PROBLEM TO SOLVE:
Each line below needs to be restated word for word.
━━━━━━━━━━━━━━━━━━━━
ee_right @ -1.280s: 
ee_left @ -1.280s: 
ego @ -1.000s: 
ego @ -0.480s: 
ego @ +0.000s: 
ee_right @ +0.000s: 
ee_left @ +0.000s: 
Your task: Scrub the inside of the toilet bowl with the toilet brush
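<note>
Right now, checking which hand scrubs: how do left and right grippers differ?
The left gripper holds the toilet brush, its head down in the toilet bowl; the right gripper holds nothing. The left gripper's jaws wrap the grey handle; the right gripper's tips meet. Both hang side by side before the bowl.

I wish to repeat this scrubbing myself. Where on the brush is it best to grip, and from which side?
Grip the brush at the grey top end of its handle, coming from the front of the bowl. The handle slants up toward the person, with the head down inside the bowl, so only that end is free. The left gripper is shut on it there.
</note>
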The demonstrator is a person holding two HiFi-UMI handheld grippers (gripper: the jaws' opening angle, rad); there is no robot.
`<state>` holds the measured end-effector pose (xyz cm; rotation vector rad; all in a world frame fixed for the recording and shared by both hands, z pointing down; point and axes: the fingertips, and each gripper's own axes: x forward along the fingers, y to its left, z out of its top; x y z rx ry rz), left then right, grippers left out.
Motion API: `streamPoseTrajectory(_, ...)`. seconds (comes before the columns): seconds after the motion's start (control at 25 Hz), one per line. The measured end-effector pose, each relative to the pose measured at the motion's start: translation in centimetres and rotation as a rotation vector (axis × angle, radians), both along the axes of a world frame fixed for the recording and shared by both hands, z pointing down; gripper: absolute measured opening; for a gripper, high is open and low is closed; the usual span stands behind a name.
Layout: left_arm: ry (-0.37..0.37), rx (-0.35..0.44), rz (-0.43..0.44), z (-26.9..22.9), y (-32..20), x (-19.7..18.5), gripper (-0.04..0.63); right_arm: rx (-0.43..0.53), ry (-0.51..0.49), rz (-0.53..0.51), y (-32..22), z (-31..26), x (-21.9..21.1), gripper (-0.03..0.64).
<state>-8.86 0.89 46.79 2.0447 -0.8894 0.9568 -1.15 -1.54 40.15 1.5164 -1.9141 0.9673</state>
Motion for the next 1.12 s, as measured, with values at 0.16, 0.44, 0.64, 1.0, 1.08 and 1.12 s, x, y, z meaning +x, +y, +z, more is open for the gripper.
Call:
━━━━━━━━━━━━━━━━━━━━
OUTPUT FOR THIS EXERCISE:
ee_right @ -1.280s: 
ee_left @ -1.280s: 
ego @ -1.000s: 
ego @ -0.480s: 
ego @ +0.000s: 
ee_right @ +0.000s: 
ee_left @ +0.000s: 
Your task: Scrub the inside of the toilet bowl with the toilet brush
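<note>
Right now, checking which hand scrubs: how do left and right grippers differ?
The left gripper holds the toilet brush, its head down in the toilet bowl; the right gripper holds nothing. The left gripper's jaws wrap the grey handle; the right gripper's tips meet. Both hang side by side before the bowl.

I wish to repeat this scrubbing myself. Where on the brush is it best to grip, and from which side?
Grip the brush at the grey top end of its handle, coming from the front of the bowl. The handle slants up toward the person, with the head down inside the bowl, so only that end is free. The left gripper is shut on it there.
</note>
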The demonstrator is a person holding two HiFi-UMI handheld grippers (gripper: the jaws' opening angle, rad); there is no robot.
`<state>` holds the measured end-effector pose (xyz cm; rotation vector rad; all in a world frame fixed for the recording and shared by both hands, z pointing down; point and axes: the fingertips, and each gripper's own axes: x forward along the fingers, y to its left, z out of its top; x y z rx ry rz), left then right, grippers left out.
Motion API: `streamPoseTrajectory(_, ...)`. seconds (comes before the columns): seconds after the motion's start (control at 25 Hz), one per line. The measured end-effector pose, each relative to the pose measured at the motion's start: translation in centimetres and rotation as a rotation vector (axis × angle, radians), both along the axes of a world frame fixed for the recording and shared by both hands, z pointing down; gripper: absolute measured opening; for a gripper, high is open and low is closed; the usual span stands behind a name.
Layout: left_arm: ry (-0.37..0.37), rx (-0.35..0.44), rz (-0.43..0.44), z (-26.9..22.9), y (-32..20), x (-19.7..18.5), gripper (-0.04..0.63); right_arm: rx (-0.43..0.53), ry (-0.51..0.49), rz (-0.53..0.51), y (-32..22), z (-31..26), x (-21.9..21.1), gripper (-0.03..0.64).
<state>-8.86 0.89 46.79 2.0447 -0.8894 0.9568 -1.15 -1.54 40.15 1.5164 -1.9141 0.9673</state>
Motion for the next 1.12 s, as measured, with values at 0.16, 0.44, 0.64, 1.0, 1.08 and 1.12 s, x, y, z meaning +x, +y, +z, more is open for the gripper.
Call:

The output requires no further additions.